- **Exercise instructions**
Print exactly the lines below between the line containing "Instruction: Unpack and" and the line containing "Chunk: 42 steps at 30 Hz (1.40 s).", counting both of those lines. Leave pictures out.

- **Dataset extract**
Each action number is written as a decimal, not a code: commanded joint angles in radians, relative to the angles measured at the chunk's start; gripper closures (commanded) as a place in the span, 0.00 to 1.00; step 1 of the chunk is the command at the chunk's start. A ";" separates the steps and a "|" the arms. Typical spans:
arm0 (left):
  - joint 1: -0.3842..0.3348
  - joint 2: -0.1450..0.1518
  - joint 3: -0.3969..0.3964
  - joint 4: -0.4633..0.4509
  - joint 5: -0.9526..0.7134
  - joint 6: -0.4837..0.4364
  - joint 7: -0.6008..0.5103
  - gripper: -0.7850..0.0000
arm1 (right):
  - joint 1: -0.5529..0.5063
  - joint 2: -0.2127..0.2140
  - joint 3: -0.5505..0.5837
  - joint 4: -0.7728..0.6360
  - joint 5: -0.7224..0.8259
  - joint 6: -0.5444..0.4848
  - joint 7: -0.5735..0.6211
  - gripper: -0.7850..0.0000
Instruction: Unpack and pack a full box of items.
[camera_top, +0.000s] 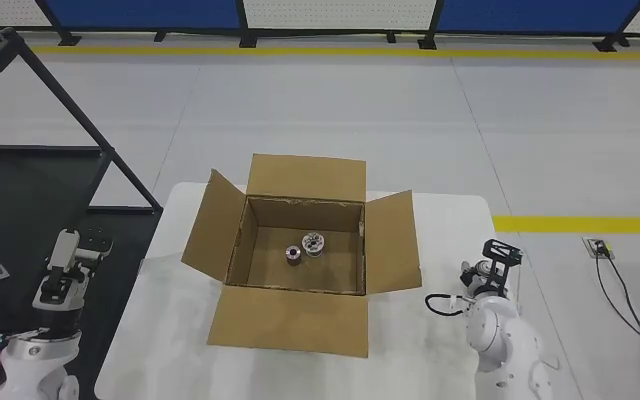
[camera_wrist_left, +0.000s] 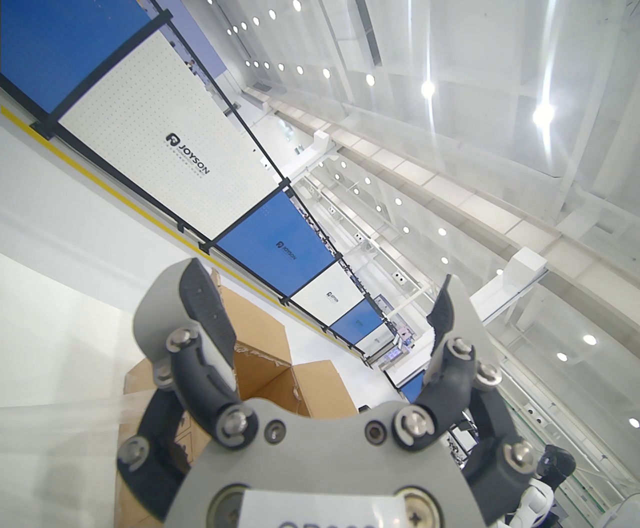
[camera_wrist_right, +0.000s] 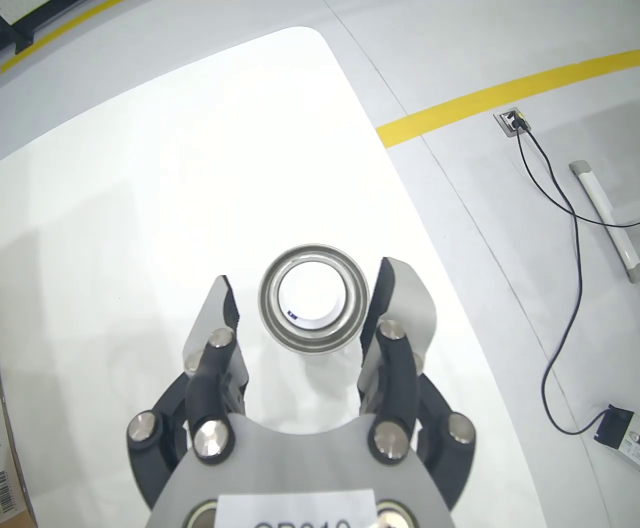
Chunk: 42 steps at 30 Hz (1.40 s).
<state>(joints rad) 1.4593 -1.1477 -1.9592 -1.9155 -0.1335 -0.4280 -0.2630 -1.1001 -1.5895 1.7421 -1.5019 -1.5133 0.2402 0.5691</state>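
Observation:
An open cardboard box (camera_top: 304, 178) sits mid-table with all its flaps spread out. Two small round items (camera_top: 314, 242) (camera_top: 293, 254) lie on its floor. My right gripper (camera_wrist_right: 305, 277) hovers over the white table (camera_wrist_right: 150, 175) to the right of the box, open. A silver metal can (camera_wrist_right: 313, 305) stands upright between its fingers; one pad (camera_wrist_right: 374, 295) is close against the can and the other is apart from it. In the top view this gripper (camera_top: 487, 268) is near the table's right edge. My left gripper (camera_wrist_left: 321, 277) is open and empty, pointing up, left of the table (camera_top: 65, 245).
A black metal frame (camera_top: 60, 110) stands on the floor to the left. On the right floor are a socket (camera_wrist_right: 512, 121) with a black cable (camera_wrist_right: 565, 200). The box's corner (camera_wrist_left: 265, 350) shows beyond the left gripper.

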 joint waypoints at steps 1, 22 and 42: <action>0.000 0.000 0.000 0.000 0.000 0.000 0.000 0.00 | -0.006 0.000 -0.004 -0.010 0.009 0.008 -0.009 1.00; 0.000 0.000 0.000 0.000 0.000 0.000 0.000 0.00 | -0.153 -0.022 -0.230 -0.525 0.204 0.076 -0.166 1.00; 0.000 0.000 0.000 0.000 0.000 0.000 0.000 0.00 | 0.205 -0.035 -0.671 -0.216 -0.022 -0.229 0.254 1.00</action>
<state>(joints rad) 1.4593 -1.1477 -1.9592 -1.9155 -0.1335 -0.4280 -0.2630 -0.9124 -1.6234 1.0875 -1.7434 -1.5222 0.0217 0.7968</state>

- **Worked solution**
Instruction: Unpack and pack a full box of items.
[camera_top, +0.000s] 
[camera_wrist_left, +0.000s] 
[camera_wrist_right, +0.000s] 
Chunk: 42 steps at 30 Hz (1.40 s).

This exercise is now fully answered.